Opinión | Isla martinica

¡Anda, Bolo!

¡Anda, Bolo!

¡Anda, Bolo! / La Provincia.

Dice Joaquín Reyes, que tanto sabe sobre la cuestión, que no existe eso que ha dado en llamarse «cultura de la cancelación». Es más, a los que postulan su existencia, les reta a que la demuestren, porque, para él, tal realidad sólo habita en la cabeza de los calenturientos. Vamos, que para el manchego, los que, de alguna manera, nos hemos expuesto a la violencia verbal de los ofendidos del mundo, sean de un lado como del otro, somos unos timoratos, por no decir unos ilusos, que nada saben de lo que es la verdadera realidad de las cosas.

A su encuentro, como no podía ser de otra forma, se han lanzado autores, influencers y hasta tertulianos de todo tipo y signo, sopesando que el humorista ha actuado conforme al criterio impuesto por la corrección política. Tengo para mí que tal es así, que pocos se atreven a poner en solfa al poder establecido cuando éste, además, genera los beneficios que pasan a engrosar la cuenta corriente de uno. Joaquín Reyes, al igual que una larga lista de famosos, es un individuo crecido y amamantado por la teta del Estado. En su esencia, la lista a la que aludo es la caja de resistencia a la que acuden los modernos, los progres de bote y la alienada clase de culturetas que manipulan y controlan lo que se escucha, lo que se ve y hasta lo que se lee en España. Entre ellos, se reparten las ganancias en forma de premios, atenciones y prebendas que hoy menudean en el territorio nacional. Por esta razón, hablar de cancelación, cuando unos apadrinan a otros o, básicamente, se apoyan en una feroz endogamia intelectual, es hablar de la inanidad. De ahí que Reyes, paradigmático en esto, se burle del concepto y lance diatribas hacia los que piensan en su contra.

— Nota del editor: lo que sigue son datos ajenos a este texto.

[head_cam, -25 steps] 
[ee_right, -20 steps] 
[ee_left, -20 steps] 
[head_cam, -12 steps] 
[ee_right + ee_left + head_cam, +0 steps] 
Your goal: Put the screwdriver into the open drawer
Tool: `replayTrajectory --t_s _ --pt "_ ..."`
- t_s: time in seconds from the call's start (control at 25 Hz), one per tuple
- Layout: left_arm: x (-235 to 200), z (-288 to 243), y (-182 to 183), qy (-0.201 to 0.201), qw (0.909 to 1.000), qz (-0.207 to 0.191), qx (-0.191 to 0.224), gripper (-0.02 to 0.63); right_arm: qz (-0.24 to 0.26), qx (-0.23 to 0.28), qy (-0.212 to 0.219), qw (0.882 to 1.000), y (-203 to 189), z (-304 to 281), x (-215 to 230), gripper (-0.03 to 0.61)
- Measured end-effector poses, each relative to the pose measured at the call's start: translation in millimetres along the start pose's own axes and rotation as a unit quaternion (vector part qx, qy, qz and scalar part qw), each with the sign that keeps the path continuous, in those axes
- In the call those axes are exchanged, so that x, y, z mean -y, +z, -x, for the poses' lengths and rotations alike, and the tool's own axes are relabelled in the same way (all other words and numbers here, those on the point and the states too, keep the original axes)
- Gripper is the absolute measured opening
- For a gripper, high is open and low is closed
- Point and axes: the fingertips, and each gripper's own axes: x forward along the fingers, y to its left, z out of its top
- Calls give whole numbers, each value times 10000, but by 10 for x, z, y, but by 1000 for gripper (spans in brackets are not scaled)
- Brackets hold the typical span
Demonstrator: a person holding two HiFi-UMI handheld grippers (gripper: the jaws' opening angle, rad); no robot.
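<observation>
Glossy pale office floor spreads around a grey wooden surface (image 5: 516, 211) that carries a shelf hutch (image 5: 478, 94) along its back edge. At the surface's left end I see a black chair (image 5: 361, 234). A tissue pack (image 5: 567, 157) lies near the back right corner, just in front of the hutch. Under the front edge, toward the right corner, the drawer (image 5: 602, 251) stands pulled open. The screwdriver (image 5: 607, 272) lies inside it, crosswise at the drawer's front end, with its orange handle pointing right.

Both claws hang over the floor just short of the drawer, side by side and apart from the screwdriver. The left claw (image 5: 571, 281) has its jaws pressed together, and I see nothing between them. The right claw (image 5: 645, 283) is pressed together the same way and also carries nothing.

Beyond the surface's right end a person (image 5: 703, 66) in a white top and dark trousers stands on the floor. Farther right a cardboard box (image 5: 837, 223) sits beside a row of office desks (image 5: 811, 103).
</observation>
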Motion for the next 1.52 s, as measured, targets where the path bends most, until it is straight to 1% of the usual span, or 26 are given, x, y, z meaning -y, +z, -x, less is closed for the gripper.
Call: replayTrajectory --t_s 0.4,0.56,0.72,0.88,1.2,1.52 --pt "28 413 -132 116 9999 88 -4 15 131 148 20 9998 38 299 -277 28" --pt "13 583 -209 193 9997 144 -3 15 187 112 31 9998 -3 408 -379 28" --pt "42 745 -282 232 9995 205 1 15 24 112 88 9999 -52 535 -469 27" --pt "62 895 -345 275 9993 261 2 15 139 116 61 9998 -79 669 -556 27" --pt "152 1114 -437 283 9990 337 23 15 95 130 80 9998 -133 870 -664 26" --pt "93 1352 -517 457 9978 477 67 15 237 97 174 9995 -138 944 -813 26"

Supongo que estará al tanto de la primera ley de Newton y las que la siguen, especialmente aquello de la inercia y el surgimiento de una reacción proporcional y opuesta a la acción emprendida. El Joaquín Reyes de ahora tendrá muy en cuenta que, pasado el tiempo, únicamente el necesario para deshacer la inercia inicial, le sucederá lo de la última de las leyes predicadas por el británico. Lo que en este momento se vive con alegría y satisfacción puede trastocarse en tristeza y amargura. Es esta inconsciencia lo que más molesta de esta casta endogámica dentro de la cultura española, el creerse, de algún modo, por encima del bien y del mal, ajena por completo a los vaivenes de la historia.

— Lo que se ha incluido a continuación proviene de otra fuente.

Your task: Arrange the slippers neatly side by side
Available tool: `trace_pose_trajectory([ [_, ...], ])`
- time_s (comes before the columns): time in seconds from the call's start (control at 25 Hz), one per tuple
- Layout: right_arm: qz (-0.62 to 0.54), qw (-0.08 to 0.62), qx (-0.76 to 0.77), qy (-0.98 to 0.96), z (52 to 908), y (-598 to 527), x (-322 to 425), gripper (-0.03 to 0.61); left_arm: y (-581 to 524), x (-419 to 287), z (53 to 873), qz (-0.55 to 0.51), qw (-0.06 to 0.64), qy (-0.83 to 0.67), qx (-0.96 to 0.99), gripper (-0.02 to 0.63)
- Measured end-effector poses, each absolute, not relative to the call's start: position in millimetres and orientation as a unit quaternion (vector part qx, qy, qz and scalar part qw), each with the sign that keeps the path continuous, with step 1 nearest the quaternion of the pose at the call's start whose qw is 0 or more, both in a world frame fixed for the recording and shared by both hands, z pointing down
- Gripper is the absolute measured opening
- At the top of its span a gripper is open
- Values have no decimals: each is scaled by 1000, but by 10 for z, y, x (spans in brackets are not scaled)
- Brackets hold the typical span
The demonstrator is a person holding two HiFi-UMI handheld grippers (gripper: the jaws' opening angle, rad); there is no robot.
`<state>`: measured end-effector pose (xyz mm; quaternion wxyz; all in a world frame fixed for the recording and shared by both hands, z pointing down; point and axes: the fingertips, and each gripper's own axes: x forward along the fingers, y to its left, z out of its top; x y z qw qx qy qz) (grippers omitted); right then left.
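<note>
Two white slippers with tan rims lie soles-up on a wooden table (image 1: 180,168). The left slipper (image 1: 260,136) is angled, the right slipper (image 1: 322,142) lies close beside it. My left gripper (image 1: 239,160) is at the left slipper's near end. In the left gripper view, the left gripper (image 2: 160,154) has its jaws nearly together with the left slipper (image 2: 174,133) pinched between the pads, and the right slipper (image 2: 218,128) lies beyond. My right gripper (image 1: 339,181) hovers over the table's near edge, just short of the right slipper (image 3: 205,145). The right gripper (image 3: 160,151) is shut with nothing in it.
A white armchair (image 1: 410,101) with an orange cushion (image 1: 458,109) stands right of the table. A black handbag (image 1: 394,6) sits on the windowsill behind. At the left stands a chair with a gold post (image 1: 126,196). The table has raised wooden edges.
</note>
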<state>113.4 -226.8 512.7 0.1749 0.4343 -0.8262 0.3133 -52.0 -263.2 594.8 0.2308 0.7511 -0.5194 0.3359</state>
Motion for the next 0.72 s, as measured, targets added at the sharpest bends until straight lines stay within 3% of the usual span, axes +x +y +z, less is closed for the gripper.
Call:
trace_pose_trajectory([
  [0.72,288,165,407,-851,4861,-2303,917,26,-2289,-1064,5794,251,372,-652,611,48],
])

En nuestra tierra, porque tan suya es como la de un servidor, aunque sea por parte de madre, se llama al pobre incauto, al sabelotodo de turno, al mequetrefe del pueblo, al ignorante, por decirlo de una vez, con una sola palabra. El bolo, que así reza el calificativo, constituye un mundo en sí. Con toda propiedad, Joaquín Reyes es un bolo de libro. Se cree lo que dice porque así se lo dictan, ya que si hay buen señor, habrá buen escudero que lo cuide y proteja. Este vasallo del poder, particular lacayo de la Moncloa y de los ofendiditos que pululan en el ala de los radicales del gobierno, repugna la expresión «cultura de la cancelación» cuando, en su fondo, nadie mejor que él la representa. Me recuerda al bibliotecario de la Abadía de Seawood, con quien guarda un parecido asombroso, protagonista de una de las últimas novelas de G. K. Chesterton, El regreso de don Quijote, publicada por entregas en 1926. Pero sólo eso, porque la osadía y la valiente inocencia del que se cree la viva reencarnación de Ricardo Corazón de León, cuando no un superviviente de la antiquísima civilización de los hititas, no es visible por ningún lado en la personalidad del bolo manchego. Michael Herne, el excéntrico morador de la biblioteca de Lord Seawood, pese a provocar la hilaridad y el desconcierto, resulta mucho más auténtico que el falaz envoltorio del que se vale Joaquín Reyes. Aunque no era consciente, ni falta que le hacía, Herne es pasto de la cancelación de su época, de la mofa de una clase que se sentía moralmente superior, como la de ahora, precisamente la que lleva las riendas del país en la actualidad. Le falta al humorista el cuajo para enfrentarse a la realidad, la paciencia para sobrellevarla y redaños para saber cuándo ha de retroceder ante la verdad. En La Mancha, particularmente en Toledo, al encontrarnos con tipos como Joaquín Reyes, solemos soltarle a la cara, como se han de hacer las cosas entre hombres de pelo en pecho, ¡anda, bolo!, en cabal expresión de que se deje de tonterías y recapacite. Pues, eso.